THE PROBLEM: Exactly as they appear below, repeat the lines from the one with "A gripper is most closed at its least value" through the one with "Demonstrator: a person", and no others.

__________

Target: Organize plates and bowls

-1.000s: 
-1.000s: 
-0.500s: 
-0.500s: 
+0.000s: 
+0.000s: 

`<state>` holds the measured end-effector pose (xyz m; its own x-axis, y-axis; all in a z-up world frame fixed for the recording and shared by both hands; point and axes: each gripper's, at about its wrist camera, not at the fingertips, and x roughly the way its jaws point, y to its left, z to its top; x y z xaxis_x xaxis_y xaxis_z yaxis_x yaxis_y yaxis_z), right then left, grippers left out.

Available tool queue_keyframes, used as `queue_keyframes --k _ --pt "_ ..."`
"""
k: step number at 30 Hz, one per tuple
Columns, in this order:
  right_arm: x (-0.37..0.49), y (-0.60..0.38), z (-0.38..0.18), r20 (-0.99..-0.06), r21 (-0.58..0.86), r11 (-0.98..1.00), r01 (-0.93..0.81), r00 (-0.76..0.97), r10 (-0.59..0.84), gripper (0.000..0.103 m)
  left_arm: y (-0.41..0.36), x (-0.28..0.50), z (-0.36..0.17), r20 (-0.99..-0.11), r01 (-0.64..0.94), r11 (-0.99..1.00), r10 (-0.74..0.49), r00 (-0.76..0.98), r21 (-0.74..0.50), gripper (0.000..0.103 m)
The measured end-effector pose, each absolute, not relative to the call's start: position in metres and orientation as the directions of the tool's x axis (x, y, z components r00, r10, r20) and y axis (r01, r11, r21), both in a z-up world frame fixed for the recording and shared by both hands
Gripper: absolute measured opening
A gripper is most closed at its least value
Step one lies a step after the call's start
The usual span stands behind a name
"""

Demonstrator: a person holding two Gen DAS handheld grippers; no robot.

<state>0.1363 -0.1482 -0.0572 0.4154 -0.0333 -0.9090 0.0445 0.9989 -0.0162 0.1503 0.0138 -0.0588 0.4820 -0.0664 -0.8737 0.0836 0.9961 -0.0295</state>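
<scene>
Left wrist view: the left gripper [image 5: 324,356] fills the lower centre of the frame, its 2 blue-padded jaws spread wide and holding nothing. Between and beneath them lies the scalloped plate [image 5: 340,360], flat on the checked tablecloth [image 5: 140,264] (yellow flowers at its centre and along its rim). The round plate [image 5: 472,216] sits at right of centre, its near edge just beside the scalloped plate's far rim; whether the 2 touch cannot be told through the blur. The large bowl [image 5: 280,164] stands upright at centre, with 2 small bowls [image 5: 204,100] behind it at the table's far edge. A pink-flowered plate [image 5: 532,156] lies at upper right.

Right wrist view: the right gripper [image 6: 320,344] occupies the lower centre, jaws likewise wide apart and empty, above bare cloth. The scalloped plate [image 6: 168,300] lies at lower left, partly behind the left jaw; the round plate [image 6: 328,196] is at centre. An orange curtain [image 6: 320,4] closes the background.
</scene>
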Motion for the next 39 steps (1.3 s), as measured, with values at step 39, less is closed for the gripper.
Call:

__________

ANSWER BOX:
A gripper is most closed at its least value
Step one lies a step after the call's start
The usual span stands behind a name
"""

Demonstrator: a person holding two Gen DAS handheld grippers; no robot.

The complete answer has been presented.